While not a chocolate manufacturer, Jean Neuhaus and his family contributed significant developments for chocolatiers.
1857 saw the ambitious Swiss, Jean Neuhaus, leave his native city of Nechatel and set himself up in Brussels Belgian. With his brother-in-law, a pharmacist, he opened his “first pharmaceutical confectioners” at 25-27 Galerie de la Reine, Europe’s first covered shopping gallery.
Jean Neuhaus and brother-in-law made cough sweets, liquorice for stomach complaints and a bitter belgian chocolate bar.
Meanwhile, Jean’s son Frederic, learned the art of confectionery and joined his father’s blossoming “confectioners” which was fast becoming famous across the city. Both devoted themselves to producing caramels, jellied fruits and vanilla chocolate.
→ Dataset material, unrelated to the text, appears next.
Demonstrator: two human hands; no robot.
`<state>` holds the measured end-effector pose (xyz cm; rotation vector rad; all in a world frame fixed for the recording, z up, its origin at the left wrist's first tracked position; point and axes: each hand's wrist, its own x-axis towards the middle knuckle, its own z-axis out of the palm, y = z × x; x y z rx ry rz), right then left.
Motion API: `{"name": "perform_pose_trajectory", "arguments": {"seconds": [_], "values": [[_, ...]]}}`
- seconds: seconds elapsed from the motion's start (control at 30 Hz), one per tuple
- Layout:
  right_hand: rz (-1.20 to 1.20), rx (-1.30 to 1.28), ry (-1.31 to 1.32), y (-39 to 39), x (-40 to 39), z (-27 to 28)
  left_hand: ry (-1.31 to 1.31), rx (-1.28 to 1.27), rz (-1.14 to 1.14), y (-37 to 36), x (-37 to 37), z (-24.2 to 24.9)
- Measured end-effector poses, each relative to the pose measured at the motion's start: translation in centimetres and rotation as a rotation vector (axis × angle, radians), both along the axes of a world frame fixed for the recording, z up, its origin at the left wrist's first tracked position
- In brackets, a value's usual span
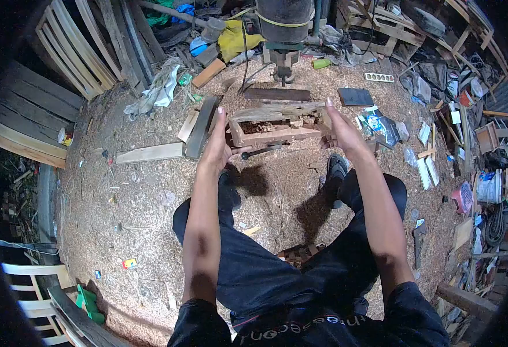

The pharmaceutical products gradually disappeared and the old pharmacy became the finest confectionery in Brussels. In 1895, the name of the business was changed to “Confiserie et Chocolaterie NEUHAUS-PERRIN”.
The chocolate store grew within the family hands and in 1912, Jean Neuhaus, the grandson of the founder, created the first bite-sized filled chocolate and named it praline. The Belgian Praline is born. This new technique created a revolution in the chocolate making business.
His wife, a few years later invented the ballotin, the iconic luxury box used to package fine chocolates. The precious handmade pralines could now nestle alongside one another in covered layers. The practical gold and green packaging with its embossed letter “N” has barely changed to the present day.
To Jean Neuhaus’s credit, his confectionery became of such note that a royal visit was made at the end of the war in 1918 by the young Prince Leopold and the Prince of Wales. They had apparently stopped in to try a new praline that was the rave of the day.
Since 1991, the Neuhaus Company has been the market leader in the luxury praline sector in Belgian and Luxembourg. It has an international network of nearly 2,000 sales outlets and more than 2400 tons of Neuhaus products are sold annually in 50 countries.
In 2000 His Majesty King Albert II, after the Royal Festival, bestowed upon Neuhaus the title of Accredited Supplier to the Belgian Crown.